From the listing below, restate word for word the lines from the line containing "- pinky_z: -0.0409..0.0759" down through the line containing "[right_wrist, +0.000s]". Exclude pictures.

══════

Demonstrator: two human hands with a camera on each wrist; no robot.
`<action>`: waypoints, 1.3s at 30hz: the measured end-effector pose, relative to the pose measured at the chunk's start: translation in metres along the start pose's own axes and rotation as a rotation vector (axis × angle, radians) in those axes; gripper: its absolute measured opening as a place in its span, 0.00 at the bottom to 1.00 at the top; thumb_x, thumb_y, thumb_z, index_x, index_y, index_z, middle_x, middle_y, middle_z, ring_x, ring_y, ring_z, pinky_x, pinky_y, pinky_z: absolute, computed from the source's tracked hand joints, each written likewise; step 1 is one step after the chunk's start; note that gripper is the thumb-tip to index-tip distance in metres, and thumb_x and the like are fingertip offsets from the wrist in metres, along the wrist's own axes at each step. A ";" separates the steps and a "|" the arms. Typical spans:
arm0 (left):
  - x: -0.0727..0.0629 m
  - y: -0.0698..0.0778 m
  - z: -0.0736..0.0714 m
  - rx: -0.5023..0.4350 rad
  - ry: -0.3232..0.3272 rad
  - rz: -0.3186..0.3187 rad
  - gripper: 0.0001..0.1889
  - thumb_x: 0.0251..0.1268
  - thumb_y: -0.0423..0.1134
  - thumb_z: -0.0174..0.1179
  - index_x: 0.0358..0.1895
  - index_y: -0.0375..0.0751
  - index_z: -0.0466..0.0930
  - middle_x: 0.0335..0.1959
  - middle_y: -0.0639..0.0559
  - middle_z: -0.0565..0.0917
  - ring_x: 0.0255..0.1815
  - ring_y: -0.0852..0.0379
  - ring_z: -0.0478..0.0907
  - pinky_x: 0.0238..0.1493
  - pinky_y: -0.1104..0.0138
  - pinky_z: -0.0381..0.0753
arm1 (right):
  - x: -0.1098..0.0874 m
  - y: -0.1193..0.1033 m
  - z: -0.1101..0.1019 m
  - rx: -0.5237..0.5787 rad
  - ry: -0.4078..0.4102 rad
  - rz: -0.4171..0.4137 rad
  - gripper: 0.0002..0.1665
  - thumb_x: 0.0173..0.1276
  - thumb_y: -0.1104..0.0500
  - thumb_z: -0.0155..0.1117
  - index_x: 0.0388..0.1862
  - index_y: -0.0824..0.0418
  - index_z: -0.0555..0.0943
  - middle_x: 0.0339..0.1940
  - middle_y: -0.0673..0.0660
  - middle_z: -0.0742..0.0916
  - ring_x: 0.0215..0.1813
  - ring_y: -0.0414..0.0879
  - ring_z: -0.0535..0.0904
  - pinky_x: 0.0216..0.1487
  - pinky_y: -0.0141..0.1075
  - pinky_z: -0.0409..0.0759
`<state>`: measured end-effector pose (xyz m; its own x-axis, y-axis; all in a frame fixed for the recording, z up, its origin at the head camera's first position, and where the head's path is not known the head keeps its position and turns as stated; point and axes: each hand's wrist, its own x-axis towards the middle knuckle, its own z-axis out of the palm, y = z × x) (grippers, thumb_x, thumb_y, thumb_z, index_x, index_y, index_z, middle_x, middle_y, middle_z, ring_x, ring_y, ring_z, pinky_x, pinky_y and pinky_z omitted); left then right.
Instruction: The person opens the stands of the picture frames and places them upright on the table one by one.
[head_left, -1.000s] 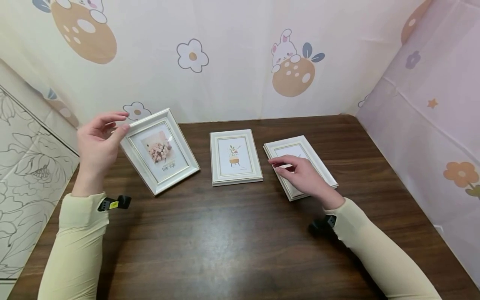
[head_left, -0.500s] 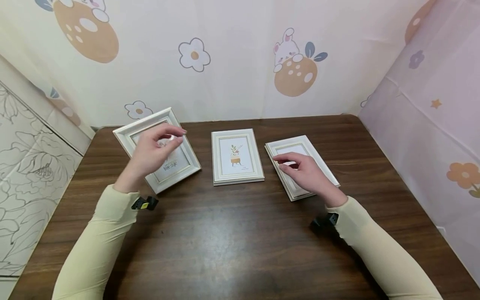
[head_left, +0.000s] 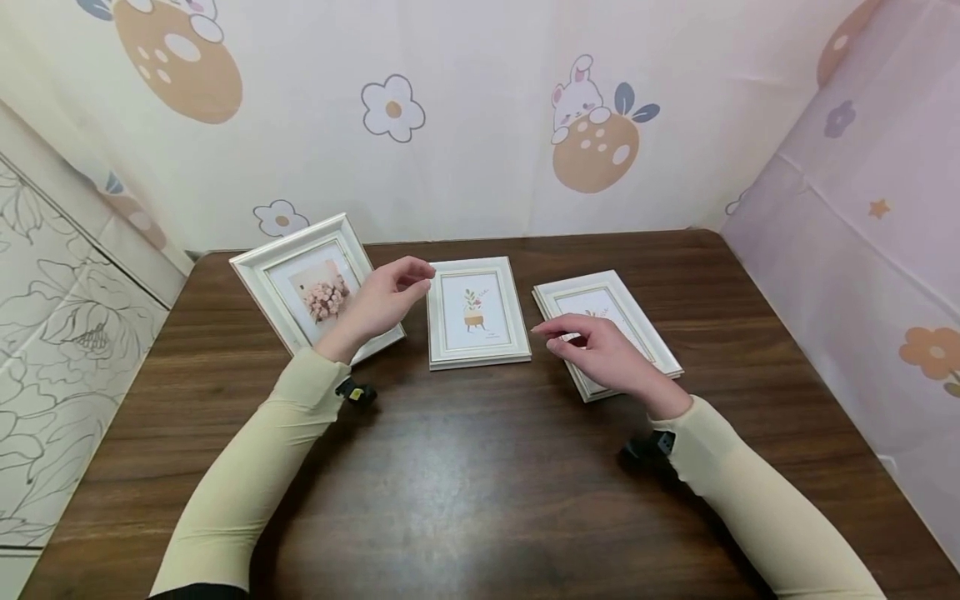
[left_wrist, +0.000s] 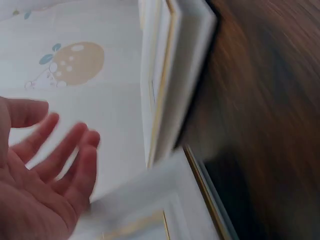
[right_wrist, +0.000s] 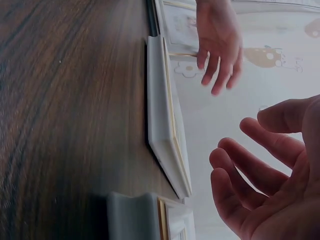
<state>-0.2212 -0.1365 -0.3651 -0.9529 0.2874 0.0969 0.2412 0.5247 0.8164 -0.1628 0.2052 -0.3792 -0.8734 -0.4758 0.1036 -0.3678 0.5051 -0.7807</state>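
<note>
Three white picture frames with thin gold lines are on the dark wooden table. The left picture frame [head_left: 281,258], with a pink flower photo, stands propped up and tilted. The middle picture frame [head_left: 480,354] lies flat and holds a drawing of a potted plant. A similar right picture frame [head_left: 645,333] lies turned at an angle. My left hand [head_left: 382,300] hovers with loosely bent fingers between the left and middle frames, its fingertips at the middle frame's upper left corner. Over the right frame hangs my right hand [head_left: 600,354], fingers loosely bent, holding nothing.
The table [head_left: 450,500] ends at a white patterned curtain [head_left: 480,167] behind the frames. A second curtain [head_left: 840,208] runs along the right side, and a panel with line-drawn flowers [head_left: 67,350] stands at the left.
My left hand has let go of the left picture frame's upper corner and moved right, across its front, to the middle frame. The left frame stays propped. My right hand stays nearly still.
</note>
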 end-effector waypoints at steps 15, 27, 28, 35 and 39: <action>0.037 0.012 0.016 -0.264 0.059 -0.319 0.25 0.76 0.45 0.53 0.72 0.45 0.64 0.73 0.43 0.63 0.73 0.46 0.60 0.69 0.52 0.62 | 0.004 -0.001 0.009 -0.033 -0.054 -0.023 0.13 0.72 0.62 0.63 0.54 0.57 0.85 0.50 0.55 0.87 0.49 0.45 0.80 0.50 0.46 0.81; 0.056 0.001 0.029 -0.033 -0.113 -0.483 0.35 0.76 0.47 0.52 0.79 0.44 0.49 0.79 0.43 0.52 0.80 0.39 0.35 0.75 0.46 0.47 | 0.000 0.000 0.008 -0.094 -0.110 -0.074 0.12 0.71 0.62 0.64 0.51 0.57 0.86 0.46 0.49 0.88 0.44 0.42 0.79 0.49 0.47 0.80; 0.058 -0.001 0.030 -0.021 -0.123 -0.485 0.35 0.76 0.47 0.51 0.79 0.44 0.48 0.80 0.43 0.50 0.80 0.39 0.34 0.75 0.46 0.46 | -0.001 0.001 0.008 -0.097 -0.112 -0.074 0.12 0.71 0.62 0.64 0.51 0.57 0.86 0.47 0.49 0.88 0.45 0.42 0.79 0.49 0.47 0.80; 0.065 -0.014 0.035 0.177 -0.130 -0.465 0.37 0.75 0.45 0.49 0.79 0.38 0.45 0.77 0.34 0.46 0.75 0.36 0.42 0.71 0.47 0.54 | 0.000 0.003 0.009 -0.094 -0.116 -0.073 0.12 0.72 0.62 0.64 0.51 0.57 0.86 0.47 0.52 0.88 0.44 0.43 0.79 0.48 0.45 0.80; 0.070 -0.016 0.040 0.274 -0.142 -0.455 0.36 0.75 0.43 0.49 0.78 0.33 0.45 0.75 0.32 0.47 0.72 0.35 0.49 0.70 0.49 0.58 | -0.001 0.003 0.010 -0.084 -0.125 -0.064 0.12 0.72 0.62 0.64 0.51 0.56 0.86 0.47 0.50 0.88 0.45 0.42 0.79 0.48 0.41 0.79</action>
<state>-0.2841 -0.0924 -0.3942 -0.9427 0.0784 -0.3243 -0.1321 0.8050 0.5784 -0.1594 0.1999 -0.3879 -0.8029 -0.5921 0.0695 -0.4509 0.5269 -0.7204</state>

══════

Response to the task:
  - pinky_z: -0.0409..0.0759
`<state>`: measured end-effector pose (xyz m; its own x-axis, y-axis; all in a frame fixed for the recording, z up, its origin at the head camera's first position, and where the head's path is not known the head keeps its position and turns as stated; point and axes: each hand's wrist, its own x-axis towards the middle knuckle, its own z-axis out of the palm, y = z × x) (grippers, thumb_x, thumb_y, thumb_z, index_x, index_y, index_z, middle_x, middle_y, middle_z, ring_x, ring_y, ring_z, pinky_x, pinky_y and pinky_z omitted); left then right.
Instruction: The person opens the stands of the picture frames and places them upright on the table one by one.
[head_left, -1.000s] 
[head_left, -0.500s] 
[head_left, +0.000s] 
[left_wrist, +0.000s] 
[right_wrist, +0.000s] 

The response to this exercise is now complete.